Para que todo esto funcione, se necesita una cosa: hacer creer a la gente que no hay alternativas. Foucault: «Parece estar tan profundamente ligado al funcionamiento mismo de la sociedad que empuja al olvido a todos los demás castigos que habían imaginado los reformadores del siglo XVIII». David Garland ( Castigo y sociedad moderna , il Saggiatore 1999): «La existencia misma de un sistema penal nos induce a descuidar la concebibilidad de soluciones alternativas y a olvidar que las instituciones son convenciones sociales que no corresponden a un orden natural». Wole Soyinka ( Las bacantes de Eurípides , Zona 2002): “Estás encadenado. Te encantan las cadenas. Respiras cadenas, hablas de cadenas, comes cadenas, sueñas cadenas, piensas cadenas. Tu mundo está esposado».

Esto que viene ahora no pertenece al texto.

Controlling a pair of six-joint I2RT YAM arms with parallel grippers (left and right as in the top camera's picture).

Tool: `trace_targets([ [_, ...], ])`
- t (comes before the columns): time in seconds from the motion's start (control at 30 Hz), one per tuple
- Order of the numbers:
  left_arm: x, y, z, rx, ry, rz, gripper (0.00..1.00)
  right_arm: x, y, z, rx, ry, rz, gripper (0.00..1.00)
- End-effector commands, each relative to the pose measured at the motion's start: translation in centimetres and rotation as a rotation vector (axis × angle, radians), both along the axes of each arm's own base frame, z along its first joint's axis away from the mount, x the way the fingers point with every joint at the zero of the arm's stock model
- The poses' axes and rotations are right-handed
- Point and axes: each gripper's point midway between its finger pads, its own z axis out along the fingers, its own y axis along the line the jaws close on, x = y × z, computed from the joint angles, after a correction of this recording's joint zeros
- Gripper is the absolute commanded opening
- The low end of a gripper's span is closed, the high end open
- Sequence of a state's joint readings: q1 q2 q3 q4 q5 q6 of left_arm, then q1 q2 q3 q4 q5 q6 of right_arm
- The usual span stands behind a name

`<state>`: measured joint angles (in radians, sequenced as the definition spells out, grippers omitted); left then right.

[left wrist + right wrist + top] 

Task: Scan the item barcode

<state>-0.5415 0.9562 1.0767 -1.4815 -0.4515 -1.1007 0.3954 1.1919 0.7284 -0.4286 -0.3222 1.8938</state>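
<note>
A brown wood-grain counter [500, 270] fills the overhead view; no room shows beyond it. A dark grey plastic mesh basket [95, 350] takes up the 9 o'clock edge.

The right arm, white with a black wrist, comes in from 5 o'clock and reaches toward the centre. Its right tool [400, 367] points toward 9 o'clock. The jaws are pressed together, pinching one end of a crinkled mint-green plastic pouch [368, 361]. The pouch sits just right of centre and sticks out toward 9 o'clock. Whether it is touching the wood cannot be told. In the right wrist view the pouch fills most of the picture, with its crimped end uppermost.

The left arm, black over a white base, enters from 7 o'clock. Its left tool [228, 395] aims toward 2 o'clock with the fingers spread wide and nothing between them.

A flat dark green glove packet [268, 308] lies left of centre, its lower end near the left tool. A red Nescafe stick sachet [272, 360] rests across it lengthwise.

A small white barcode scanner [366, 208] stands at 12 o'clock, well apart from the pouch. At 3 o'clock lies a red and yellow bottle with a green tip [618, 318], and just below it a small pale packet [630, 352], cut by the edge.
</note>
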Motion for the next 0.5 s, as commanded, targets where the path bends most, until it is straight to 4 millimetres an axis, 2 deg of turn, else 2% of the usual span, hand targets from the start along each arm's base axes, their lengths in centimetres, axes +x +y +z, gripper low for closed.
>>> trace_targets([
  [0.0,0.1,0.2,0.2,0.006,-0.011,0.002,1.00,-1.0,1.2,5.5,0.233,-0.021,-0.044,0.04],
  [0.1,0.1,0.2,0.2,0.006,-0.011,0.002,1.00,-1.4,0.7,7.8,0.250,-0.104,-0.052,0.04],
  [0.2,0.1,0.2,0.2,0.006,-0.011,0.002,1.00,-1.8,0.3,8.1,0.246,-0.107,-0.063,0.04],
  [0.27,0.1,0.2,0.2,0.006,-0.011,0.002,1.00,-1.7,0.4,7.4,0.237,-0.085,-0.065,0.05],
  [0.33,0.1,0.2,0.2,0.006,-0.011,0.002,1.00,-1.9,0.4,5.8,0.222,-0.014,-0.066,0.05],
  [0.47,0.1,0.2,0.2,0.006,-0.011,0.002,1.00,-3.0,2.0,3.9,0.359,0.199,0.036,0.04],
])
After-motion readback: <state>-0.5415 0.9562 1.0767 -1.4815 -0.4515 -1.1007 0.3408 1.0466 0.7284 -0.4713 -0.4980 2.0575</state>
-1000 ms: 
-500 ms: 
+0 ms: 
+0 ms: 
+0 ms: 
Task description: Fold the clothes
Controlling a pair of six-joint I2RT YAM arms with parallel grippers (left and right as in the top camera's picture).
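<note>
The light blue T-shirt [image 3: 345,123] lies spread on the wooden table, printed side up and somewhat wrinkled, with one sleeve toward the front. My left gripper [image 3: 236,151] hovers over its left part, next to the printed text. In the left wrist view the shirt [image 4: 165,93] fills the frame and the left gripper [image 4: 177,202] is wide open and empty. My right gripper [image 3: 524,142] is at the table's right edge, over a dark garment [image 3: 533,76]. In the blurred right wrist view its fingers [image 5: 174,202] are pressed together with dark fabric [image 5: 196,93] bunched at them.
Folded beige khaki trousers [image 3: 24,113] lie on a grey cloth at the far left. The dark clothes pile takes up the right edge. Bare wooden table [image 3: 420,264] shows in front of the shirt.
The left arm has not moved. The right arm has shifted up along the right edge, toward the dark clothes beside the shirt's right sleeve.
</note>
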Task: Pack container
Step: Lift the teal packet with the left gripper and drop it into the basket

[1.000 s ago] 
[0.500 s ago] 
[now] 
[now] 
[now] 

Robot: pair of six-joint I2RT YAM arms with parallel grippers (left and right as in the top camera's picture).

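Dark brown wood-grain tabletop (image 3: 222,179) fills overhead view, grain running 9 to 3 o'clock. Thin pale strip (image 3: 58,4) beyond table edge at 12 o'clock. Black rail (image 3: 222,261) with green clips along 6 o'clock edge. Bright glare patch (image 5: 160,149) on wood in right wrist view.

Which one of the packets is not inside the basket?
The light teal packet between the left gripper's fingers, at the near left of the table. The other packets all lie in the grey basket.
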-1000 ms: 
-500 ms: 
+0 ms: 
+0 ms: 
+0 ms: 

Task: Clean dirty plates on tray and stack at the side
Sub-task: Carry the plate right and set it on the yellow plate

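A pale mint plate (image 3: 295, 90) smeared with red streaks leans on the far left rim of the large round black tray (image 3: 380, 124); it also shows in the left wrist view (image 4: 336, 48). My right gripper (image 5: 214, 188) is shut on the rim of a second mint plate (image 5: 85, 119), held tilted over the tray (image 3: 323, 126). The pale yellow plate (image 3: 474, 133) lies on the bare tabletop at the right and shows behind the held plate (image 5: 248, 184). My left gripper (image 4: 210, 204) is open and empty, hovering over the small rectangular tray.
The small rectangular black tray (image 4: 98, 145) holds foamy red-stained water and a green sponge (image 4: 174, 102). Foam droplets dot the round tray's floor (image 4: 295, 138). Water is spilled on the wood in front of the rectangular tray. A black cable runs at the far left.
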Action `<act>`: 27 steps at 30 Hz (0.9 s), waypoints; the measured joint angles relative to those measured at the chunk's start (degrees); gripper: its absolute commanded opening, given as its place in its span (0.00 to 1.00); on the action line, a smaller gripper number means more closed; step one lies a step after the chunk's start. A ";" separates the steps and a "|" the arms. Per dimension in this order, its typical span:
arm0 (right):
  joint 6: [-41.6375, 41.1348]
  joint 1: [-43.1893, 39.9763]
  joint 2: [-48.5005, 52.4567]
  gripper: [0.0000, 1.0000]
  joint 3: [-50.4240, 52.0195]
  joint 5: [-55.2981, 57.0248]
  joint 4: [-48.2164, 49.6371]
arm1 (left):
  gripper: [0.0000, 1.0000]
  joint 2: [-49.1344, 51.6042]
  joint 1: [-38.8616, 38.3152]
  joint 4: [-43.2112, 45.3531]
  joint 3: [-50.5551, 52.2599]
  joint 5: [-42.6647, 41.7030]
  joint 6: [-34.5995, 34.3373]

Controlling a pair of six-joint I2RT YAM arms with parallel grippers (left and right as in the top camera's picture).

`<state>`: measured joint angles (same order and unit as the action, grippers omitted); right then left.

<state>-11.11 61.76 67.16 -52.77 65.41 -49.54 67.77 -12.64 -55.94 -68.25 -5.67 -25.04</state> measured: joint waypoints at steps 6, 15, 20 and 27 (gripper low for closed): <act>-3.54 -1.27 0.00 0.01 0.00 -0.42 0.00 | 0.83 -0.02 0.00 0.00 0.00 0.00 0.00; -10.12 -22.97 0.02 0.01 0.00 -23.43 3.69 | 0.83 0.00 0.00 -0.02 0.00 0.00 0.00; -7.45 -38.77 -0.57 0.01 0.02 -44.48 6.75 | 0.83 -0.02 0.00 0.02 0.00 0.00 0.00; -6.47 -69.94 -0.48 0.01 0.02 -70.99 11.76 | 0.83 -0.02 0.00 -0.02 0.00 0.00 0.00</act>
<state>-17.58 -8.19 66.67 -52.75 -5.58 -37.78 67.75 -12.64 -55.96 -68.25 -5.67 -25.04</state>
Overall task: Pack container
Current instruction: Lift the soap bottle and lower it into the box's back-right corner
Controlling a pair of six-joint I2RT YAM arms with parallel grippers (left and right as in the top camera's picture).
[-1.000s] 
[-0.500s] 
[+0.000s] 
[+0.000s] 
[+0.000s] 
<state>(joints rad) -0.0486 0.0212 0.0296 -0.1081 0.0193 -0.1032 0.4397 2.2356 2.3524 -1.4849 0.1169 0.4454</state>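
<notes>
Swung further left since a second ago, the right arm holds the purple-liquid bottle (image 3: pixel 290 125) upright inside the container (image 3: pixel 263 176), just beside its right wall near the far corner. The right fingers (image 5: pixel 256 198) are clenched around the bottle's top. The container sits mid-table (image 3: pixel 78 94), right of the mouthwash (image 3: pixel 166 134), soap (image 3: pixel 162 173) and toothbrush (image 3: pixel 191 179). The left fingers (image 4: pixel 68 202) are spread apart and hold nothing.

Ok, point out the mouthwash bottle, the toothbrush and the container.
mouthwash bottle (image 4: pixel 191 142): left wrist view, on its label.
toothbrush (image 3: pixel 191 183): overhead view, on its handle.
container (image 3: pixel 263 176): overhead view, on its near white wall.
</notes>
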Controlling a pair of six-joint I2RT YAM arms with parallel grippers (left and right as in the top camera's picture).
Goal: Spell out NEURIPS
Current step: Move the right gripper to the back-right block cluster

La prisión es una máquina que crea y devora emergencias, transformándolas en sistemas ordinarios. El artículo 41 bis y la cadena perpetua son los ejemplos más dramáticos. No son excepciones, son la prisión en su máxima expresión. La historia de Alfredo Cospito muestra que en Italia un castigo basado en los principios de humanidad y recuperación, más que en la sed de venganza y aniquilamiento del enemigo, es una idea minoritaria. También lo fue el de la abolición de la pena, como suele recordar el jurista Luigi Ferrajoli. Si la propuesta de Beccaria y otros reformadores se hubiera sometido a votación, incluso entre personas que sabían leer entonces, habría sido rechazada. Sin una clase política con el coraje de asumir decisiones impopulares, radicales y justas, sin una idea de un mundo mejor que no sea la de un mundo en prisión.